Mexico Pemex attributes fatal headquarters blast to gas build-up

05 February 2013 22:56  [Source: ICIS news]

MEDELLIN, Colombia (ICIS)--Petroleos Mexicanos (Pemex) said on Tuesday that a build-up of gas led to the explosion on 31 January that killed 37 people and injured over 120 at the company’s main office complex in Mexico City.

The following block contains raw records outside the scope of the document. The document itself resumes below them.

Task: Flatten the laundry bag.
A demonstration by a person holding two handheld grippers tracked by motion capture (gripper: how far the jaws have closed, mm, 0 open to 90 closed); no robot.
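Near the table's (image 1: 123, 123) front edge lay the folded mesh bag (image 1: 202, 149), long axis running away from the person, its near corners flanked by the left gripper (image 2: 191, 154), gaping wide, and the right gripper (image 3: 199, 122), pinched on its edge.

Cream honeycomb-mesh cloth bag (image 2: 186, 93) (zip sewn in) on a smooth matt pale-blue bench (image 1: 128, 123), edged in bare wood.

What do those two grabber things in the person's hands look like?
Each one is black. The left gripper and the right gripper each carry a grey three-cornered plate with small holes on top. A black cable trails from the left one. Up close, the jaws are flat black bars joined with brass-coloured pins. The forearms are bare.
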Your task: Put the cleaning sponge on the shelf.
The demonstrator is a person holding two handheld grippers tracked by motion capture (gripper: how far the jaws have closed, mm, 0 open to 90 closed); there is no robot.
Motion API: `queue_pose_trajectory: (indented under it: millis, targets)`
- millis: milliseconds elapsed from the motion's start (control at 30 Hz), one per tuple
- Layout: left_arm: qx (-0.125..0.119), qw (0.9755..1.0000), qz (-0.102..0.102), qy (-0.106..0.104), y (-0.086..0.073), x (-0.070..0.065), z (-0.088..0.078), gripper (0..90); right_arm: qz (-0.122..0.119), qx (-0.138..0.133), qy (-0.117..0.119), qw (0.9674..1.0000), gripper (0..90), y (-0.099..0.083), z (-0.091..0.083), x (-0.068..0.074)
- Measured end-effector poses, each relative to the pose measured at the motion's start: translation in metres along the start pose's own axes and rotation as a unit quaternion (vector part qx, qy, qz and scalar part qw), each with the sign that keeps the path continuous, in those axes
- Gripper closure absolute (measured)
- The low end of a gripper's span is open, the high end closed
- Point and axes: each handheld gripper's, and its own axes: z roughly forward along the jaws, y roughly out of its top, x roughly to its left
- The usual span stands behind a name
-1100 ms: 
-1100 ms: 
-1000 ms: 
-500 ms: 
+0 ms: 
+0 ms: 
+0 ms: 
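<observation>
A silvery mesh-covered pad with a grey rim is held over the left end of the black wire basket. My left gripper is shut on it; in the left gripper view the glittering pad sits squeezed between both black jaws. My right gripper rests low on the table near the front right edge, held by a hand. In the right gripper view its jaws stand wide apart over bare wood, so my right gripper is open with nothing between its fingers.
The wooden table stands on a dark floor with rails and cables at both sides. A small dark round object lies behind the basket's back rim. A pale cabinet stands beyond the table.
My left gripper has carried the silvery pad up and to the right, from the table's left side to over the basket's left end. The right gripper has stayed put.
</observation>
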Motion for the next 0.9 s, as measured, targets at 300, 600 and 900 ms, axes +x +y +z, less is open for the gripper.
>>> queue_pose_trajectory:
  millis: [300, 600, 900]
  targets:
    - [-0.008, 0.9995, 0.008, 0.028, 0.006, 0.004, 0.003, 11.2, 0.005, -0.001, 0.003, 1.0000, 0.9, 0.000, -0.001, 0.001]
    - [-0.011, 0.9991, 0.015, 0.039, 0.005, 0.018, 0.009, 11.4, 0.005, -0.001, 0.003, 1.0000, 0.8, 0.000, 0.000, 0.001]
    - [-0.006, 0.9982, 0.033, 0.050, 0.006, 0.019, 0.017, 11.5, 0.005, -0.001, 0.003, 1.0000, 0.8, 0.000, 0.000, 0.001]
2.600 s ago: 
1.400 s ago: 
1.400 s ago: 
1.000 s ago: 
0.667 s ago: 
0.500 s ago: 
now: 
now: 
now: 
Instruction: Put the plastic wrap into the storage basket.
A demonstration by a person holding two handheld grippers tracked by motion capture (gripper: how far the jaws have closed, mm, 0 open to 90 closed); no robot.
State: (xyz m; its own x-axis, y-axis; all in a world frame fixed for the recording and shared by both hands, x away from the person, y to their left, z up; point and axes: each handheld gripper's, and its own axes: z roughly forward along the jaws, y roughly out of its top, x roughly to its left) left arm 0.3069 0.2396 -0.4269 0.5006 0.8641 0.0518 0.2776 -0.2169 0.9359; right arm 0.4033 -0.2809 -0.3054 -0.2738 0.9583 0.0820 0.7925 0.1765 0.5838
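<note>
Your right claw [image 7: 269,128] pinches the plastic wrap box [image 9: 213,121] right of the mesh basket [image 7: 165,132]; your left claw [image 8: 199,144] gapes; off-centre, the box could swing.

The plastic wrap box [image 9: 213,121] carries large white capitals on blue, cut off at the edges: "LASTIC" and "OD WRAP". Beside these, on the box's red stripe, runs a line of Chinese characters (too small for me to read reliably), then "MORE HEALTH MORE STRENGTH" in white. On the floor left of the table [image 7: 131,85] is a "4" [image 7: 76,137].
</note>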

The accident was the most deadly since 2006, when a methane explosion in the Pasta de Conchos coalmine in northern Mexico killed 65 workers.

“The preliminary results of the first surveys carried out by national and international experts have determined that the blast was caused by an accumulation of gas in the basement of the B2 building,” Pemex said in a statement.

Earlier, Attorney General Jesus Murillo said no explosive residue had been found at the site nor any physical evidence to indicate explosives were used.

Murillo said that experts believed that an electrical fault had caused a spark that ignited the leaking gas. He did not comment on whether the build-up of gas could have been intentional.

“We are investigating whether the gas came from a small building adjacent to the administrative complex, where natural gas is stored,” he said.

The facility was due to reopen on Wednesday, the company said, adding that those who normally work at the B2 building will be relocated to other offices.

Pemex reassured those returning to work that experts had carried out detailed inspections of the complex, ensuring there was no further risk to their safety.

“A series of tests were carried out in the basements of these buildings using state-of-the-art technology, ruling out the possibility of a presence of gas,” Pemex said.

Pemex’s Chief Financial Officer, Mario Beauregard, confirmed in a conference call that there had been no disruption to company operations.

The blast would not have any financial or economic impact on the company, and would not affect Pemex's 2013 investment programme, he said.

Furthermore, the accident would not prevent Mexico’s congress from debating the energy bill in the coming weeks.

“The explosion and the energy bill are totally unrelated events,” Beauregard said.